The aim of this paper was to investigate whether the effects of QSYQ on CHD are associated with the renin-angiotensin-aldosterone system (RAAS). The formula groups were lavaged with QSYQ, using fosinopril sodium as a control. The level of RAAS components in the myocardial tissue was measured, respectively. The results showed that both QSYQ and fosinopril sodium can improve the ejection fraction in CHD and that QSYQ decreases the left ventricular end-systolic diameter and left ventricular end-diastolic diameter, while fosinopril sodium has no effects on these parameters. Fosinopril sodium, as an ACE inhibitor, downregulated ACE expression and eventually reduced the tissue AngII concentration but had no effect on ACE2. Moreover, it had no effect on renin or AT2, while QSYQ significantly decreased the level of renin and expression of AngII in myocardial tissue.

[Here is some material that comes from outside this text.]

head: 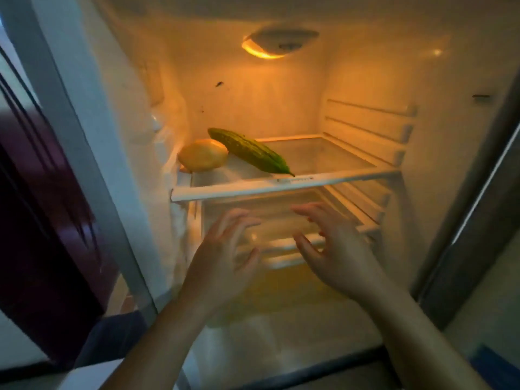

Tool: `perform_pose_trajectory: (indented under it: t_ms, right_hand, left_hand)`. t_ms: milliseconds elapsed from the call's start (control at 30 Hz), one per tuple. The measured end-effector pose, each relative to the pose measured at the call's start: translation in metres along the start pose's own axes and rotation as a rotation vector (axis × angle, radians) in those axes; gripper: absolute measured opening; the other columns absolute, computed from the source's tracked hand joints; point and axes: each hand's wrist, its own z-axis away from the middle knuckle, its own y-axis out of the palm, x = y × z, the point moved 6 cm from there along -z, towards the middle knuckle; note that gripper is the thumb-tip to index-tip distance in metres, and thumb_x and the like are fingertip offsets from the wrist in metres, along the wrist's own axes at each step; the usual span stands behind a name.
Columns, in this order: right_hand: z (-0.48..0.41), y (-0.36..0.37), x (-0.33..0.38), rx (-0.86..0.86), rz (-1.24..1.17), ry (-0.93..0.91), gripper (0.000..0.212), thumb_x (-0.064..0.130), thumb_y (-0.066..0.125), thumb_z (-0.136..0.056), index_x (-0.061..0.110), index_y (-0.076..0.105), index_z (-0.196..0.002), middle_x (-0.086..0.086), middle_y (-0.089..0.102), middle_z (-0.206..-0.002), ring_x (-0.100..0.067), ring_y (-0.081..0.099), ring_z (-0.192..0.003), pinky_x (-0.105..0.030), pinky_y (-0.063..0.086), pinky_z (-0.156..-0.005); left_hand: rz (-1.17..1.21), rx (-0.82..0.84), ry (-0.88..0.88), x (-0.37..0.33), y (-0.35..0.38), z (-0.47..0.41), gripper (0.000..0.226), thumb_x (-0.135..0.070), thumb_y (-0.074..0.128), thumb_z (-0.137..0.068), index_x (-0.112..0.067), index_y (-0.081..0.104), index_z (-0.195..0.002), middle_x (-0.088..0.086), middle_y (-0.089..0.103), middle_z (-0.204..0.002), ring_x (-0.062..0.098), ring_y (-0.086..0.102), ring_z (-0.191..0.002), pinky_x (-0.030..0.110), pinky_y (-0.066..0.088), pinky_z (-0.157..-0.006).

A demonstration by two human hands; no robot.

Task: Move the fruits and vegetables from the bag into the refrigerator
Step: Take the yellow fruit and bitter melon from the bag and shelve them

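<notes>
Both hands empty, fingers spread and loosely bent, holding nothing. Left hand (225, 249) and right hand (334, 249) sit side by side in the open refrigerator (439, 142), in front of the lower shelves (284, 243), touching nothing I can make out. Above the hands, the glass shelf (281, 184). On it, up and left of the left hand, a green bitter gourd (250, 150) lies on a slant, tip toward the shelf's front edge, its far end resting against a yellow round fruit (203, 154) at the left wall. Lamp (263, 50) lit high above. Bag not in view. Step, as I judge: between placements, two items stored, hands free. Next move likely calls for pulling both hands out, finding the bag, gripping another item, and setting it on the bare right side of the shelf.
</notes>
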Motion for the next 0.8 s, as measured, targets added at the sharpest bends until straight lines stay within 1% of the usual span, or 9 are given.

The results also revealed that QSYQ can act on both AT1 and AT2, thus, blocking the effect of AngII and increasing the level of ACE2. It also downregulated the levels of TGF- and MMP-9, but it had no effect on ACE. This study showed that the ameliorative effects of QSYQ on CHD in rats had multiple targets associated with the inhibition of RAAS, thus, producing cardioprotective therapy effects.